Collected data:
■ ■ ■ ■ ■ ■ ■

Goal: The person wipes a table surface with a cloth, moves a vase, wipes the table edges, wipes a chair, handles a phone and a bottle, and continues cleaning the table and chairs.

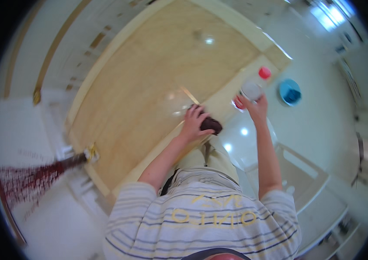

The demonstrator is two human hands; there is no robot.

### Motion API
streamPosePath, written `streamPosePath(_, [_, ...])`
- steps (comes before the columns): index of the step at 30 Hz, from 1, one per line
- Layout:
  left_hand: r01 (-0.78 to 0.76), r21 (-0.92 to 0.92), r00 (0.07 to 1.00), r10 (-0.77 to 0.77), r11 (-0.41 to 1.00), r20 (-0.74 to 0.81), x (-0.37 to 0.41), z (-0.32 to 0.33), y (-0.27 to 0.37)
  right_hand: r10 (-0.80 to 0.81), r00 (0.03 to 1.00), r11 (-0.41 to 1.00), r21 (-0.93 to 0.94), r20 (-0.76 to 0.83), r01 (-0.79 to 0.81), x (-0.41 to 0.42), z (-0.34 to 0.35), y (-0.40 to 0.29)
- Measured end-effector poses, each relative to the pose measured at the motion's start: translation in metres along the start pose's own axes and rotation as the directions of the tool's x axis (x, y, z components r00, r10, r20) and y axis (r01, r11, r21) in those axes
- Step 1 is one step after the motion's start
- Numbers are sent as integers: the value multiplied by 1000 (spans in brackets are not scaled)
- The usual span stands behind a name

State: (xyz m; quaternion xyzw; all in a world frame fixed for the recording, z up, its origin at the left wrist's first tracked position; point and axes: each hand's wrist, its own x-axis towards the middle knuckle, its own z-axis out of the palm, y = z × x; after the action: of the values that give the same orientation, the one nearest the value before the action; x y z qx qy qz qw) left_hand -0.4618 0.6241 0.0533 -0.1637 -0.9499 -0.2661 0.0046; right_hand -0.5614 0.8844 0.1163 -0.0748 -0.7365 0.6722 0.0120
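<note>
My left hand lies over a bunched dark brown cloth at the near edge of a glossy beige marble-look tabletop. Its fingers curl over the cloth, and part of the cloth shows beyond the thumb. To the right, my right hand grips a clear plastic bottle with a red cap and a red label. The bottle is tilted, its cap pointing away from me and to the right. Motion blur hides its finer details, and I cannot tell how much it contains.
A light blue basin with a darker blue item inside sits on the pale shiny floor, right of the table. A white chair stands at my right. Dark red dried-looking stems stick out at the table's left corner.
</note>
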Motion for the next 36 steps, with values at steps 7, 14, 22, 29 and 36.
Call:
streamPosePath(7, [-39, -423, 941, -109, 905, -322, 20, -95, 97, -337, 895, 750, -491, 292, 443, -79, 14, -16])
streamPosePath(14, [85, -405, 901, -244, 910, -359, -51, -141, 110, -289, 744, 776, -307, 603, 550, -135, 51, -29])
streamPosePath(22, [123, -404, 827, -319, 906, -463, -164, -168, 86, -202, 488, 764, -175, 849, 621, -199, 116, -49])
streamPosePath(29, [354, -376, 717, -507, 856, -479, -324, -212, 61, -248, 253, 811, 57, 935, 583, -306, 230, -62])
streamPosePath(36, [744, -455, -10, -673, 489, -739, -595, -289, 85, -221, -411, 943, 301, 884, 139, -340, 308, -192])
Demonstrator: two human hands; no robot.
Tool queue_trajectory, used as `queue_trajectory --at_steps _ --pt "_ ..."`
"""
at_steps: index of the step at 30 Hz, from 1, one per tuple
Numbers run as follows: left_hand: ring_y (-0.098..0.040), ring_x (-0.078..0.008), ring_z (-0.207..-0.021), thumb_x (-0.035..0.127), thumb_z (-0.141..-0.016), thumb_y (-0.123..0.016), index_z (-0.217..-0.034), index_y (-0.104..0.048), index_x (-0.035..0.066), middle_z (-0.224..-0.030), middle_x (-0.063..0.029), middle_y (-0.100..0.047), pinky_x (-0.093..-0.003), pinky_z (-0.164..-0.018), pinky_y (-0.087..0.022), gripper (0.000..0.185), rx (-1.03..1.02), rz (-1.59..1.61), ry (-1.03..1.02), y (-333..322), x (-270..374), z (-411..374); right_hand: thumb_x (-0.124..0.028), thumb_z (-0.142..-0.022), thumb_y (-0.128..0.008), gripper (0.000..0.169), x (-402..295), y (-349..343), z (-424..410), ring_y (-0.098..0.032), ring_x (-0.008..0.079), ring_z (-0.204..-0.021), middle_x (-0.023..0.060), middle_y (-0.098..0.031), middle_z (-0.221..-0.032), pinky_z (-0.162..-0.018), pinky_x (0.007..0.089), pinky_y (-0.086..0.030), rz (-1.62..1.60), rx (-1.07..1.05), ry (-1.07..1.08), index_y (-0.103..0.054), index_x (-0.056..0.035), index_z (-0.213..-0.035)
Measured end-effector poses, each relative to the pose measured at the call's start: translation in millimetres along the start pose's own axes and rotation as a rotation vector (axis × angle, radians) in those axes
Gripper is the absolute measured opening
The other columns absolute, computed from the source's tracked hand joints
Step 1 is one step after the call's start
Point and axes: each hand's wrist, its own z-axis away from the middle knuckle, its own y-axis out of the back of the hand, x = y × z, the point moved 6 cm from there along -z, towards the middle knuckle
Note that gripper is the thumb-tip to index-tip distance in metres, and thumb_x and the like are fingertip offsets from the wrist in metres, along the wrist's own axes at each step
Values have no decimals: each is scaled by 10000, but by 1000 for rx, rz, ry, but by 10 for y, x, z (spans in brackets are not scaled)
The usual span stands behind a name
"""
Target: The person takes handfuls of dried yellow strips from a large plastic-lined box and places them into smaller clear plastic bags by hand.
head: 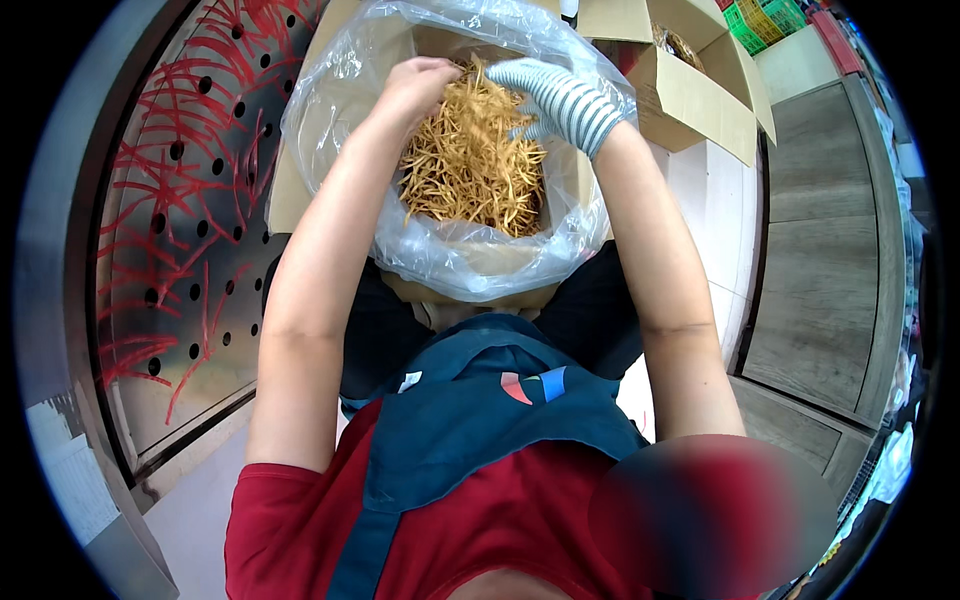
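Note:
A heap of thin golden-brown dried strips [480, 169] fills the middle of a cardboard box [442, 39] lined with a clear plastic bag [330, 112]. At the far left part of the heap is my left hand [421, 84], bare, with curled fingers at the strips; its grip is partly hidden. My right hand [562, 101] wears a white-and-grey striped knit glove. Its fingers are spread over the right side of the heap, and no strips show clearly held in them. Between the two hands some strips look blurred. The bag's edge is folded outward over the box rim.
An open cardboard box [697, 94] with brown contents stands at the far right. Along the left is a perforated metal panel [202, 225] with red strands across it. A grey wood-grain cabinet [814, 240] stands right. Green and yellow plastic crates [765, 22] sit beyond.

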Motion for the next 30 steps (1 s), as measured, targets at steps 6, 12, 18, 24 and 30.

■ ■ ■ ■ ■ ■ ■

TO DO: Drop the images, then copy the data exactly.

ANSWER TO THIS TASK:
Goal: The person wipes a table surface with a cloth, moves a vase, wipes the table edges, wipes a chair, handles a phone and a bottle, and continues cleaning the table and chairs.


The demonstrator is two human hands; there is no robot.

### Motion API
streamPosePath, written `streamPosePath(_, [_, ...])`
- steps (comes before the columns): index of the step at 30 Hz, from 1, one per line
- Layout:
  left_hand: r01 (-0.78 to 0.76), r21 (-0.92 to 0.92), r00 (0.07 to 1.00), r10 (-0.77 to 0.77), r11 (-0.41 to 1.00), r20 (-0.74 to 0.81), x (-0.37 to 0.41), z (-0.32 to 0.33), y (-0.27 to 0.37)
  right_hand: r10 (-0.80 to 0.81), r00 (0.03 to 1.00), r11 (-0.41 to 1.00), r21 (-0.93 to 0.94), r20 (-0.76 to 0.83), r01 (-0.79 to 0.81), x (-0.41 to 0.42), z (-0.34 to 0.35), y (-0.40 to 0.29)
- Measured end-effector poses, each relative to the pose measured at the motion's start: translation in metres along the start pose's own axes and rotation as the directions of the tool's x axis (x, y, z components r00, r10, r20) and y axis (r01, r11, r21) in those axes
- Step 1 is one step after the motion's start
- Numbers are sent as integers: the value multiplied by 1000 (spans in brackets are not scaled)
- The usual span stands behind a name

State: (xyz m; quaternion xyzw; all in a world frame fixed for the recording, z up, its origin at the left wrist's first tracked position; point and axes: each hand's wrist, its own x-axis towards the middle knuckle, its own z-axis out of the palm, y = z × x; after the action: of the values that give the same orientation, the one nearest the value before the action; x y z qx qy qz qw) left_hand -0.4618 0.6241 0.0533 -0.1637 -0.9499 -0.2661 0.0046; right_hand -0.5614 0.8844 0.1163 -0.0748 -0.7365 0.6722 0.0120
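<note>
My left hand lies over a bunched dark brown cloth at the near edge of a glossy beige marble-look tabletop. Its fingers curl over the cloth, and part of the cloth shows beyond the thumb. To the right, my right hand grips a clear plastic bottle with a red cap and a red label. The bottle is tilted, its cap pointing away from me and to the right. Motion blur hides its finer details, and I cannot tell how much it contains.
A light blue basin with a darker blue item inside sits on the pale shiny floor, right of the table. A white chair stands at my right. Dark red dried-looking stems stick out at the table's left corner.
</note>
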Motion for the next 36 steps, with values at steps 7, 14, 22, 29 and 36.
Call:
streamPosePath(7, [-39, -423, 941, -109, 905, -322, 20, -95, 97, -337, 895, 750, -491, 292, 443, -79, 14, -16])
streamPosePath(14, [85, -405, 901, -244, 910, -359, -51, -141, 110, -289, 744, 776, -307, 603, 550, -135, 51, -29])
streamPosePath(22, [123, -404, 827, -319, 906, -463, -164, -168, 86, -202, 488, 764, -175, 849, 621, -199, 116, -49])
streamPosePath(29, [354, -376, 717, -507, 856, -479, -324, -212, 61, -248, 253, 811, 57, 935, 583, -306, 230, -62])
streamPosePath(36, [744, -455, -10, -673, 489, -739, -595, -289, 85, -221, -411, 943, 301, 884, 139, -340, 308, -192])
Demonstrator: two human hands; no robot.
Tool queue_trajectory, used as `queue_trajectory --at_steps _ --pt "_ ..."`
"""
at_steps: index of the step at 30 Hz, from 1, one per tuple
Numbers run as follows: left_hand: ring_y (-0.098..0.040), ring_x (-0.078..0.008), ring_z (-0.207..-0.021), thumb_x (-0.035..0.127), thumb_z (-0.141..-0.016), thumb_y (-0.123..0.016), index_z (-0.217..-0.034), index_y (-0.104..0.048), index_x (-0.035..0.066), middle_z (-0.224..-0.030), middle_x (-0.063..0.029), middle_y (-0.100..0.047), pinky_x (-0.093..-0.003), pinky_z (-0.164..-0.018), pinky_y (-0.087..0.022), gripper (0.000..0.185), rx (-1.03..1.02), rz (-1.59..1.61), ry (-1.03..1.02), y (-333..322), x (-270..374), z (-411..374); right_hand: thumb_x (-0.124..0.028), thumb_z (-0.142..-0.022), thumb_y (-0.128..0.008), gripper (0.000..0.169), x (-402..295), y (-349..343), z (-424..410), ring_y (-0.098..0.032), ring_x (-0.008..0.079), ring_z (-0.204..-0.021), middle_x (-0.023..0.060), middle_y (-0.098..0.031), middle_z (-0.221..-0.032), pinky_z (-0.162..-0.018), pinky_x (0.007..0.089), pinky_y (-0.086..0.030), rz (-1.62..1.60), rx (-1.07..1.05), ry (-1.07..1.08), index_y (-0.103..0.054), index_x (-0.056..0.035), index_z (-0.213..-0.035)
Measured end-effector poses, each relative to the pose measured at the call's start: translation in millimetres along the start pose's own axes and rotation as a rotation vector (axis × angle, radians) in those axes
Gripper is the absolute measured opening
The other columns absolute, computed from the source's tracked hand joints
Step 1 is one step after the call's start
Point and axes: each hand's wrist, its own z-axis away from the middle knuckle, its own y-axis out of the back of the hand, x = y × z, the point moved 6 cm from there along -z, towards the middle knuckle
Note that gripper is the thumb-tip to index-tip distance in metres, and thumb_x and the like are fingertip offsets from the wrist in metres, along the wrist's own axes at each step
Values have no decimals: each is scaled by 10000, but by 1000 for rx, rz, ry, but by 10 for y, x, z (spans in brackets are not scaled)
The usual span stands behind a name
"""
Target: The person takes handfuls of dried yellow strips from a large plastic-lined box and places them into smaller clear plastic bags by hand.
head: 
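Note:
A heap of thin golden-brown dried strips [480, 169] fills the middle of a cardboard box [442, 39] lined with a clear plastic bag [330, 112]. At the far left part of the heap is my left hand [421, 84], bare, with curled fingers at the strips; its grip is partly hidden. My right hand [562, 101] wears a white-and-grey striped knit glove. Its fingers are spread over the right side of the heap, and no strips show clearly held in them. Between the two hands some strips look blurred. The bag's edge is folded outward over the box rim.
An open cardboard box [697, 94] with brown contents stands at the far right. Along the left is a perforated metal panel [202, 225] with red strands across it. A grey wood-grain cabinet [814, 240] stands right. Green and yellow plastic crates [765, 22] sit beyond.
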
Motion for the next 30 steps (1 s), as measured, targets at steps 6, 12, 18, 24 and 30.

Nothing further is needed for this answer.